China's top trade union official and lawmaker Wang Zhaoguo proposed Wednesday an amendment to the Trade Union Law, making it compulsory for foreign-funded companies to unionize.
The move is aimed at countering obstinate refusals by foreign companies, including the world's leading retailer Wal-Mart, to recognize trade unions for employees in China.
Wang, president of the All-China Federation of Trade Unions (ACFTU) and vice-chairman of the Standing Committee of the National People's Congress, said he would "initiate amendments to the Trade Union Law stipulating that companies are obligated to safeguard the establishment of trade unions."
The existing law says that employees may apply for setting up labor unions at their will but fails to specify the duty of companies in assisting such an installation.
Many foreign companies, including the Wal-Mart, has been taking advantage of this stipulation to obstruct the setting up of a union, an ACFTU official said.
Wang admitted that it has been a tough task to unionize in foreign companies, mainly located in economically boomed coastal regions in the East.
"We started to push Wal-Mart to set up union branches two years ago, yet there is not a single one built so far," Wang said, "we will continue to work on this."
As early as 2003, ACFTU has made repeated efforts talking to the retail giant about setting up trade unions, which all turned in vain, as Wal-Mart responded that according to Chinese law, a trade union could only be installed at the free request of employees, and since there have been no requests yet, there is no necessity to establish a union.
The retailer also said it had constituted a series of regulations under Chinese laws, especially those that relate to trade unions, offering effective channels to resolve complains from employees.
However, ACFTU officials said though many employees of foreign-funded companies wish to join a trade union, they cannot afford to raise the issue for fear of losing jobs or other benefits.

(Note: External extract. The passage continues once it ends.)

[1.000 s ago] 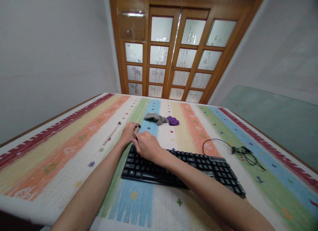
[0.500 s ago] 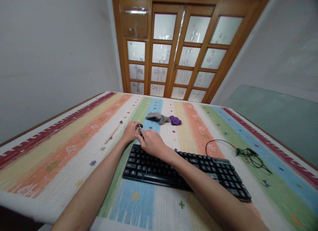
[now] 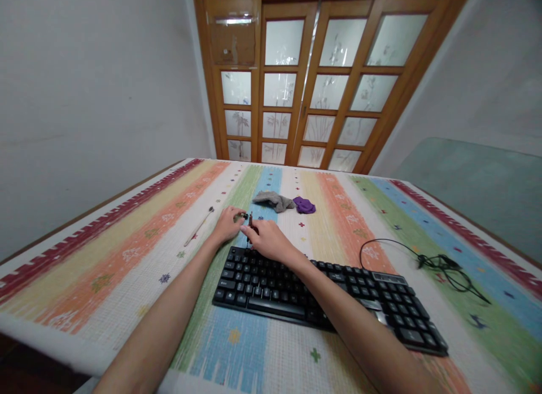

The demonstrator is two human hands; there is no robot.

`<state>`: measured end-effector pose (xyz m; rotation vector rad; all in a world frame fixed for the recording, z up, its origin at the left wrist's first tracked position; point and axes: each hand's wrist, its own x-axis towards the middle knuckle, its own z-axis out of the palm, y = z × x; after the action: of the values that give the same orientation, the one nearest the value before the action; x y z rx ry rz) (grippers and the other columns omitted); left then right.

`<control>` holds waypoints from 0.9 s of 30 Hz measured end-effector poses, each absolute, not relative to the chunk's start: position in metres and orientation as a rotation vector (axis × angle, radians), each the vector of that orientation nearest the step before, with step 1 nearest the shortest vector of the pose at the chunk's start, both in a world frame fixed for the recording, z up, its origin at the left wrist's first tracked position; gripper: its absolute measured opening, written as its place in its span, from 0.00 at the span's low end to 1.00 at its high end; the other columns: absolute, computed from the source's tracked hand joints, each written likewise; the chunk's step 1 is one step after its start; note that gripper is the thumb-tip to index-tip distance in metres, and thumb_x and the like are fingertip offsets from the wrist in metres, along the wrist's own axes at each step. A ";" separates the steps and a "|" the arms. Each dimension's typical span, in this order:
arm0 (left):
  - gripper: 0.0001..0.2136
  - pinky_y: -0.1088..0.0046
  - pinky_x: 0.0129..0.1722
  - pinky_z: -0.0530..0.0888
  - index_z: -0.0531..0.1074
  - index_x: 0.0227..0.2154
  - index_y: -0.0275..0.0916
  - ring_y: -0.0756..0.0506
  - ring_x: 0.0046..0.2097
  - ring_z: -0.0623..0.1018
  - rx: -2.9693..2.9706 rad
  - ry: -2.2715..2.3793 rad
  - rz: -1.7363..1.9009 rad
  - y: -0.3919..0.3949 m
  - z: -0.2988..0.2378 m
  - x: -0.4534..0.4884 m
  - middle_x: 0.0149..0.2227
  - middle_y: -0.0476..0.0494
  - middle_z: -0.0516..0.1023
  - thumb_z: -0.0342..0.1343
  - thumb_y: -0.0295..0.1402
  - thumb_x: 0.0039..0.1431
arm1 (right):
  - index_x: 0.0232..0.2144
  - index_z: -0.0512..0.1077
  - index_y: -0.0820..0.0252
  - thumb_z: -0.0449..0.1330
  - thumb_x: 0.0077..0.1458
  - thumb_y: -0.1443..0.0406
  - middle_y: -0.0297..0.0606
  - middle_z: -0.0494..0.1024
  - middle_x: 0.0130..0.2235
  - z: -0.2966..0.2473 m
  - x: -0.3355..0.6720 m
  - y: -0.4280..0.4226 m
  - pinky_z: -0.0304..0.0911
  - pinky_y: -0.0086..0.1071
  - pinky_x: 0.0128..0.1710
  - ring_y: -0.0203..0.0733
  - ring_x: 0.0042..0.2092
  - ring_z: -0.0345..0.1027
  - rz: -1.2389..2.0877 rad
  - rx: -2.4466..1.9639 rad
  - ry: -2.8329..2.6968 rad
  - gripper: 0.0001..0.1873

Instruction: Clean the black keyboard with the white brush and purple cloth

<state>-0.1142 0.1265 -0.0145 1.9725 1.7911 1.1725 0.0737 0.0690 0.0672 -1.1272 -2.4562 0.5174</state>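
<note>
My left hand (image 3: 229, 223) is closed around a small dark-ended object (image 3: 244, 216), mostly hidden by the fingers; its kind is unclear. Just to the right, my right hand (image 3: 270, 237) pinches a slim dark stick-like object (image 3: 250, 220), held roughly upright, too small to name. A narrow gap separates the two objects. Beneath my right hand and forearm lies a black keyboard (image 3: 275, 310), partly covered by that arm. To the left of my left hand, a thin light-handled brush with a dark head (image 3: 199, 227) lies slantwise on the cloth.
A grey crumpled cloth (image 3: 273, 201) and a purple one (image 3: 304, 205) lie beyond my hands. The keyboard's black cable (image 3: 442, 264) is coiled at the right. A striped cloth (image 3: 127, 253) covers the table; wooden glass-paned doors (image 3: 298, 78) stand behind it.
My hands, together before, have come slightly apart. The slim dark object now stands upright in my right hand, away from the left hand's object. The view has shifted slightly.
</note>
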 end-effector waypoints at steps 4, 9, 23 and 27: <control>0.15 0.64 0.46 0.73 0.79 0.40 0.38 0.44 0.39 0.75 1.884 1.771 1.263 0.125 -0.010 -0.115 0.39 0.44 0.77 0.59 0.29 0.47 | 0.37 0.76 0.64 0.48 0.69 0.57 0.46 0.81 0.35 0.067 0.073 0.068 0.59 0.33 0.37 0.46 0.37 0.73 0.508 -1.145 -2.444 0.22; 0.19 0.66 0.42 0.73 0.77 0.43 0.35 0.45 0.38 0.75 1.703 1.709 1.435 0.122 -0.004 -0.119 0.40 0.42 0.78 0.57 0.33 0.46 | 0.37 0.77 0.64 0.46 0.70 0.57 0.47 0.81 0.35 0.069 0.073 0.068 0.61 0.34 0.39 0.48 0.39 0.74 0.554 -1.162 -2.456 0.23; 0.12 0.75 0.23 0.59 0.75 0.24 0.36 0.52 0.23 0.63 1.539 1.144 0.940 0.094 0.020 -0.110 0.21 0.49 0.69 0.61 0.41 0.40 | 0.41 0.76 0.66 0.44 0.70 0.62 0.52 0.81 0.43 0.070 0.070 0.066 0.62 0.34 0.43 0.49 0.44 0.74 0.519 -1.211 -2.439 0.22; 0.10 0.75 0.24 0.61 0.75 0.23 0.37 0.51 0.24 0.65 1.542 1.073 0.792 0.089 0.028 -0.112 0.22 0.49 0.70 0.61 0.37 0.37 | 0.39 0.76 0.68 0.43 0.70 0.62 0.54 0.81 0.42 0.067 0.072 0.072 0.62 0.34 0.43 0.48 0.44 0.74 0.562 -1.282 -2.399 0.24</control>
<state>-0.1120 0.0886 0.0280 1.5416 1.0729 0.7925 0.0721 0.0721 0.0673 -1.2817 -2.3987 0.5618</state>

Chinese law stated that a trade union is usually required to be installed at every company of a certain scale, which is different from that of the United States, which allows workers to establish their own trade unions, without organizational affiliations to their employers.

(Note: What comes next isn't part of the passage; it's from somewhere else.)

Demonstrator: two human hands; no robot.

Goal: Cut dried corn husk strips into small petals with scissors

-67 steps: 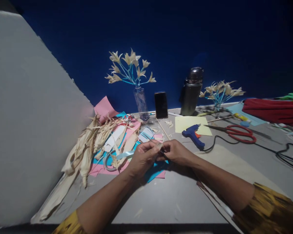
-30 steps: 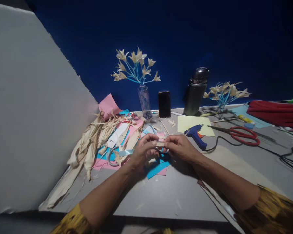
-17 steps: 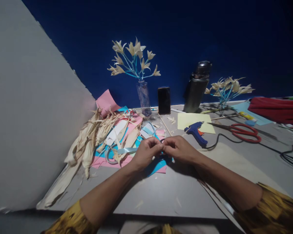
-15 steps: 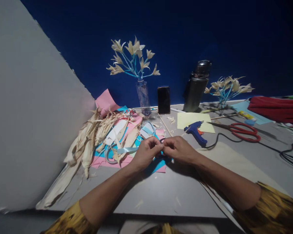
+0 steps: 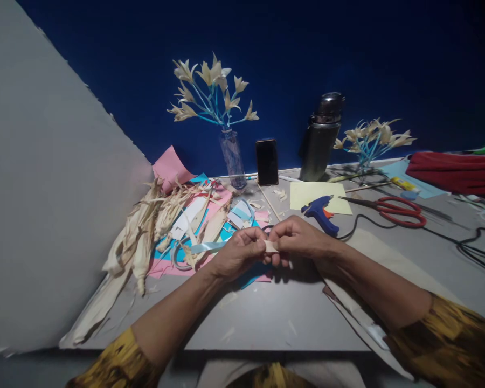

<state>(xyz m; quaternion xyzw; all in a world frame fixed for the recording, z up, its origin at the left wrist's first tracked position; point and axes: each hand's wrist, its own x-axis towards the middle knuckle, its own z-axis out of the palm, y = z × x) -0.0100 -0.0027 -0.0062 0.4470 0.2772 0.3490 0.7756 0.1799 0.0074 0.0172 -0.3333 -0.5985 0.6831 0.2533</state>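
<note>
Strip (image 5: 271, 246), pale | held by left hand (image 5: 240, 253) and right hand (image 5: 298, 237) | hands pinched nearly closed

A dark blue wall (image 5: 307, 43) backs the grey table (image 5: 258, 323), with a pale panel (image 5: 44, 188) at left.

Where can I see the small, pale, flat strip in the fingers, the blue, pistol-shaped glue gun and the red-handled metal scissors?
Small, pale, flat strip (image 5: 271, 246), head view: its uncovered middle.
Blue, pistol-shaped glue gun (image 5: 319, 210), head view: its body.
Red-handled metal scissors (image 5: 378, 205), head view: where blades meet handles.
</note>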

Up to date, China has more than 100,000 overseas companies, plus those from Taiwan, Hongkong and Macao, but no more than three tenths have built labor unions.
"Without trade union's protection to employees, many foreign companies only grant the least standard of salary to workers to save costs," Wang Zhaoguo said.

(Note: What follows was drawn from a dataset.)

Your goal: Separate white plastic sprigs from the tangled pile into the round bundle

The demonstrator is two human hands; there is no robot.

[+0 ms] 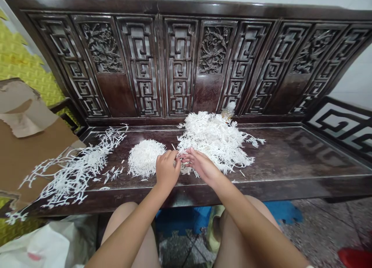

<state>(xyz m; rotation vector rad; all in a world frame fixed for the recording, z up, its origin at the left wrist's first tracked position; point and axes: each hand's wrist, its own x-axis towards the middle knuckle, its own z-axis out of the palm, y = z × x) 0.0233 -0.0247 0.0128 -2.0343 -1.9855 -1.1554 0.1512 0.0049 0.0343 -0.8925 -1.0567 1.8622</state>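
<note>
My left hand [167, 168] and my right hand [197, 163] meet over the seat of a dark carved wooden bench [290, 159]. Both have their fingers pinched on a small white plastic piece [178, 158] between them. Just behind my right hand lies a big loose heap of white branched plastic strips [216, 138]. A smaller, tight mound of short white pieces [143, 157] sits to the left of my left hand.
Long bare white branched frames [75, 171] are spread over the bench's left end and a cardboard sheet [26, 144]. A small bottle [228, 111] stands behind the big heap. A white bag [43, 244] lies on the floor at left, a red object [356, 258] at right.
</note>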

"In a long run, these companies will also hurt domestic producers by squeezing the purchase price at a very low level to afford the cheap prices of their goods, thus cause vicious competition within the industry," the top unionist said.
ACFTU now have 1.17 million branches across China with 150 million members. About 7.7 million trade unions are set up in companies.
Wal-Mart is accelerating its store openings in China - it plans to open at least 18 this year, according to a Los Angeles Times report, it had bought goods worth US$18 billion from Chinese manufacturers last year.